Work to be completed:
Transcribe the whole listing exactly, but do not carry over its pictures.

•••

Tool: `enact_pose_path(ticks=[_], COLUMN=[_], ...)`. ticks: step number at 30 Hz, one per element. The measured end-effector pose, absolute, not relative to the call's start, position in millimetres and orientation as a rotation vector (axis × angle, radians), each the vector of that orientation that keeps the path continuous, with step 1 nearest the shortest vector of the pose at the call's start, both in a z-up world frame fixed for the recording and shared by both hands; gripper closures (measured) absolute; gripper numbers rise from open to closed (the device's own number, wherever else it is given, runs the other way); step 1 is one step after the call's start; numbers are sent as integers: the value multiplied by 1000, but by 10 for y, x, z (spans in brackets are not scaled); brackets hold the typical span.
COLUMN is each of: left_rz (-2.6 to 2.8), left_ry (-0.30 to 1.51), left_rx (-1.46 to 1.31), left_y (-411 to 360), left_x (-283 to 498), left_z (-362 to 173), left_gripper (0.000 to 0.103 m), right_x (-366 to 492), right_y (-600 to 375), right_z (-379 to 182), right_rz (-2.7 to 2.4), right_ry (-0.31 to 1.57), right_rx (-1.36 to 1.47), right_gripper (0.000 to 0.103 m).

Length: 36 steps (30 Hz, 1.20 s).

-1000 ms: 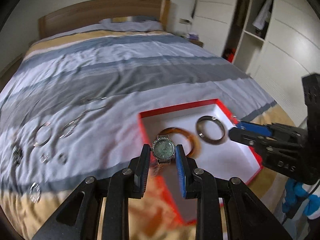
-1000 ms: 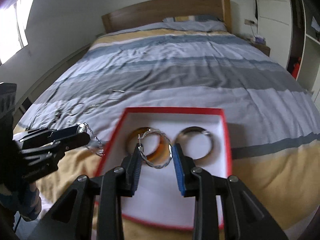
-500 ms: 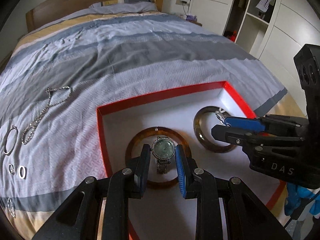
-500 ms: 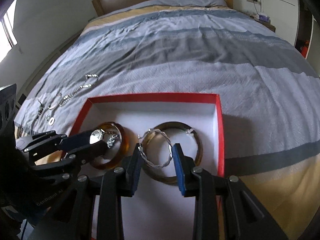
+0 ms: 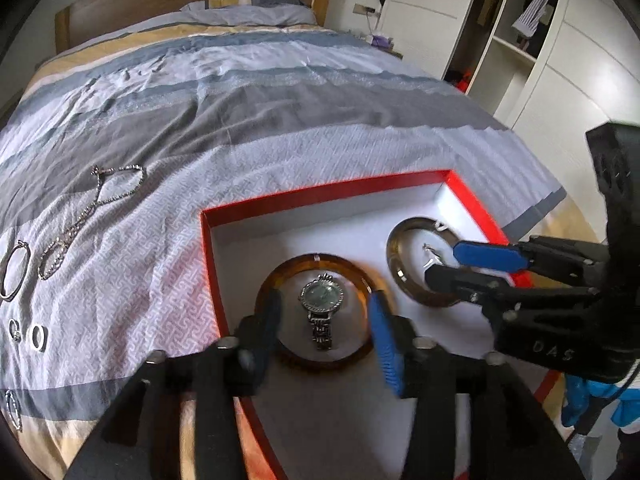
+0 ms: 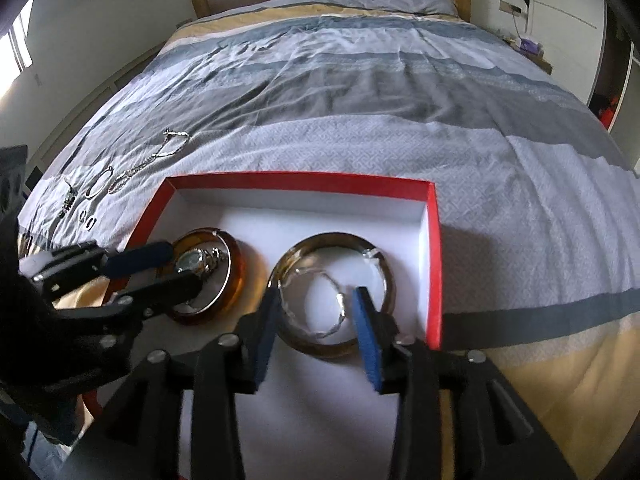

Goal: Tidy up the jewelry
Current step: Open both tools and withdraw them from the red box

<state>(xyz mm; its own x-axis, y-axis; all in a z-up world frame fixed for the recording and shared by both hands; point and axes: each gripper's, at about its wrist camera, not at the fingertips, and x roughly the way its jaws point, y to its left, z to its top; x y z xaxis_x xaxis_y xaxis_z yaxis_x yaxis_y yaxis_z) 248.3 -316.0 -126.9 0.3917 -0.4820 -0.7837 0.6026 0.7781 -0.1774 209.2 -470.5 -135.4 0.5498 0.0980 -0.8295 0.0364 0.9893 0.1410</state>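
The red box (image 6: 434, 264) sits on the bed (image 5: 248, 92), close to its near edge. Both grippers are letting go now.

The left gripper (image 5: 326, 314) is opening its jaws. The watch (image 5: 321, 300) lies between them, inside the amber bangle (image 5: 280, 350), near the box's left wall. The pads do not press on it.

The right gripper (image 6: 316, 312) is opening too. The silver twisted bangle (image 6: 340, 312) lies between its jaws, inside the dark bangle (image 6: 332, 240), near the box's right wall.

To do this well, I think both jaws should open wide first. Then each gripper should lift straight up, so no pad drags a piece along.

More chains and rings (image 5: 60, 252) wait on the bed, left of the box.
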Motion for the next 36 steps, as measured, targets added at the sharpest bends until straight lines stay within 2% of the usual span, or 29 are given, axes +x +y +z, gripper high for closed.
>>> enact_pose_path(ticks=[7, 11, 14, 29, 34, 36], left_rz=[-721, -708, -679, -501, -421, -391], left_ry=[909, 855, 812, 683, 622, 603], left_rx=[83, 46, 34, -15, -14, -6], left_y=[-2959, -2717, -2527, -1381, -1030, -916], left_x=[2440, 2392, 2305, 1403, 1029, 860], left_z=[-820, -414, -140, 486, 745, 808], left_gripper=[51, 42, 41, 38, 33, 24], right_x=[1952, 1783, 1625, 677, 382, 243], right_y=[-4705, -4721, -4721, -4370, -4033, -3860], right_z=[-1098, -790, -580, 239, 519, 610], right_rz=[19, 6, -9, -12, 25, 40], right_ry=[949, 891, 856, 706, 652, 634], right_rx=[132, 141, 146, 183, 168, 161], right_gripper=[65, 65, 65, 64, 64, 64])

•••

Answer space:
Tool: `enact_pose_path(ticks=[_], COLUMN=[_], ...)`. ticks: step number at 30 Hz, one per element. The measured end-effector pose, absolute, not relative to the call's start, position in millimetres and orientation as a rotation vector (axis × angle, radians), each the vector of that orientation that keeps the path continuous, with step 1 nearest the shortest vector of the pose at the call's start, both in a z-up world frame fixed for the recording and shared by both hands; gripper closures (measured) absolute; gripper numbers rise from open to closed (the device's own number, wherever else it is given, runs the other way); step 1 is one step after the call's start; numbers are sent as integers: the value multiplied by 1000, but by 10 for y, x, z (spans in brackets are not scaled); brackets hold the typical span.
COLUMN is each of: left_rz (-2.6 to 2.8), left_ry (-0.30 to 1.51), left_rx (-1.46 to 1.31), left_y (-411 to 360), left_x (-283 to 498), left_z (-362 to 173), left_gripper (0.000 to 0.103 m), right_x (-366 to 492), right_y (-600 to 375), right_z (-379 to 182), right_rz (-2.7 to 2.4), right_ry (-0.31 to 1.57), right_rx (-1.36 to 1.47), right_gripper (0.000 to 0.103 m).

Length: 36 steps (30 Hz, 1.20 s).

-1000 ms: 
-1000 ms: 
-500 ms: 
-500 ms: 
+0 ms: 
+0 ms: 

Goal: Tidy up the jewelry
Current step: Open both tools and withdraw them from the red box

<state>(xyz mm; its own x-axis, y-axis; all in a z-up world frame fixed for the recording and shared by both hands; point and axes: each gripper's, at about its wrist camera, not at the fingertips, and x roughly the way its jaws point, y to its left, z to its top; x y z xaxis_x xaxis_y xaxis_z yaxis_x yaxis_y yaxis_z) 248.3 -316.0 -126.9 0.3917 -0.4820 -0.7837 0.6026 0.7781 -0.1774 209.2 -470.5 -135.4 0.5498 0.0980 -0.8295 0.0364 0.9893 0.1410</state>
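The red box (image 6: 434, 264) sits on the bed (image 5: 248, 92), close to its near edge. Both grippers are letting go now.

The left gripper (image 5: 326, 314) is opening its jaws. The watch (image 5: 321, 300) lies between them, inside the amber bangle (image 5: 280, 350), near the box's left wall. The pads do not press on it.

The right gripper (image 6: 316, 312) is opening too. The silver twisted bangle (image 6: 340, 312) lies between its jaws, inside the dark bangle (image 6: 332, 240), near the box's right wall.

To do this well, I think both jaws should open wide first. Then each gripper should lift straight up, so no pad drags a piece along.

More chains and rings (image 5: 60, 252) wait on the bed, left of the box.
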Motion for the next 36 steps, as measured, targets added at the sharpest bends until straight lines stay within 2% of the usual span, or 29 are given, axes +x +y +z, gripper high for closed.
>>> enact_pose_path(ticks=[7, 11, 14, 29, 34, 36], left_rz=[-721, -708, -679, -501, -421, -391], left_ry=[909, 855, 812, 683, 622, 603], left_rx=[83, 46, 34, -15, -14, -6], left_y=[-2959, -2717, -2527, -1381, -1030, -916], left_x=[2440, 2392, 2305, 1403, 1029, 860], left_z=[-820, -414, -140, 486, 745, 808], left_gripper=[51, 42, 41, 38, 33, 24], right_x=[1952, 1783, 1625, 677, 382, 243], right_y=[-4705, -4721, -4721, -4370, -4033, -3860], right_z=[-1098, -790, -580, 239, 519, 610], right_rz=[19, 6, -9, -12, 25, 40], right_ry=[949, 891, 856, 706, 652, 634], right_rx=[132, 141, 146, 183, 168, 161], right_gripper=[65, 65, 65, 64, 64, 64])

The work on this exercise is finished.